- Problem details
Retype each record exactly, please. Skip none.

- Records excerpted from a collection
_ _ _ _ _
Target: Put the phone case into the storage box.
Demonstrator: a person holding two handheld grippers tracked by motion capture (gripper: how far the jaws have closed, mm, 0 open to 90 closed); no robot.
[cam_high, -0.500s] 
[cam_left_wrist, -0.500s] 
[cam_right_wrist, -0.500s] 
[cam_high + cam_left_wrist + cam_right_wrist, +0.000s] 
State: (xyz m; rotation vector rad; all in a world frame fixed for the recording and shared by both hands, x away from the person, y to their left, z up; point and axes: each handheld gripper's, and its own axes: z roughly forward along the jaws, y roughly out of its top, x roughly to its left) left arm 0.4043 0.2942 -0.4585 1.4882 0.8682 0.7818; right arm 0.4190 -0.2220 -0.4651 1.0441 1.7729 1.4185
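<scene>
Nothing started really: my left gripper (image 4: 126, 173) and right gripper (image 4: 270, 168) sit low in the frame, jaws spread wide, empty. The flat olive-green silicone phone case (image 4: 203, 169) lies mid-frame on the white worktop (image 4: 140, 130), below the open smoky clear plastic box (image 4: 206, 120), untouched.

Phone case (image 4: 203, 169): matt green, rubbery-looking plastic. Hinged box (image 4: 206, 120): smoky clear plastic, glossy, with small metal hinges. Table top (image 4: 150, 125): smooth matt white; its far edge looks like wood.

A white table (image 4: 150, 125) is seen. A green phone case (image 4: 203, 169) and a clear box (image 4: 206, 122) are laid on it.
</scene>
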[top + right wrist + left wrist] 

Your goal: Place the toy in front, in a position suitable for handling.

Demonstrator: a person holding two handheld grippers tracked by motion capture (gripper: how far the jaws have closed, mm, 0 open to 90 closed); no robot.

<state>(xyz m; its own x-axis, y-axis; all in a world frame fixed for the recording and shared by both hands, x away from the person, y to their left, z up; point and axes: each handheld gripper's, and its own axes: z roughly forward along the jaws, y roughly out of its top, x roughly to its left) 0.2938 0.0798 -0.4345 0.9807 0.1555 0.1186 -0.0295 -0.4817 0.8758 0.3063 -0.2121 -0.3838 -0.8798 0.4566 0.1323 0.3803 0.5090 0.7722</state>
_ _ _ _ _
- Response to the exercise
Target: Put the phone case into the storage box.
Demonstrator: a person holding two handheld grippers tracked by motion capture (gripper: how far the jaws have closed, mm, 0 open to 90 closed); no robot.
[cam_high, -0.500s] 
[cam_left_wrist, -0.500s] 
[cam_right_wrist, -0.500s] 
[cam_high + cam_left_wrist + cam_right_wrist, +0.000s] 
State: (xyz m; rotation vector rad; all in a world frame fixed for the recording and shared by both hands, x away from the person, y to their left, z up; point and axes: each handheld gripper's, and its own axes: z roughly forward along the jaws, y roughly out of its top, x roughly to its left) left arm 0.4043 0.2942 -0.4585 1.4882 0.8682 0.7818; right arm 0.4190 -0.2220 -0.4651 1.0441 1.7729 1.4185
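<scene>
Nothing started really: my left gripper (image 4: 126, 173) and right gripper (image 4: 270, 168) sit low in the frame, jaws spread wide, empty. The flat olive-green silicone phone case (image 4: 203, 169) lies mid-frame on the white worktop (image 4: 140, 130), below the open smoky clear plastic box (image 4: 206, 120), untouched.

Phone case (image 4: 203, 169): matt green, rubbery-looking plastic. Hinged box (image 4: 206, 120): smoky clear plastic, glossy, with small metal hinges. Table top (image 4: 150, 125): smooth matt white; its far edge looks like wood.

A white table (image 4: 150, 125) is seen. A green phone case (image 4: 203, 169) and a clear box (image 4: 206, 122) are laid on it.
</scene>
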[top + right wrist + left wrist] 

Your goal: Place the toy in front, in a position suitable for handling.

Demonstrator: a person holding two handheld grippers tracked by motion capture (gripper: how far the jaws have closed, mm, 0 open to 90 closed); no robot.

<state>(xyz m; its own x-axis, y-axis; all in a world frame fixed for the recording and shared by both hands, x away from the person, y to their left, z up; point and axes: each handheld gripper's, and its own axes: z roughly forward along the jaws, y roughly out of its top, x roughly to its left) 0.2938 0.0798 -0.4345 0.9807 0.1555 0.1186 -0.0295 -0.4817 0.8758 0.3063 -0.2121 -0.3838 -0.8798 0.4566 0.1323 0.3803 0.5090 0.7722</state>

Nothing further is required of the output.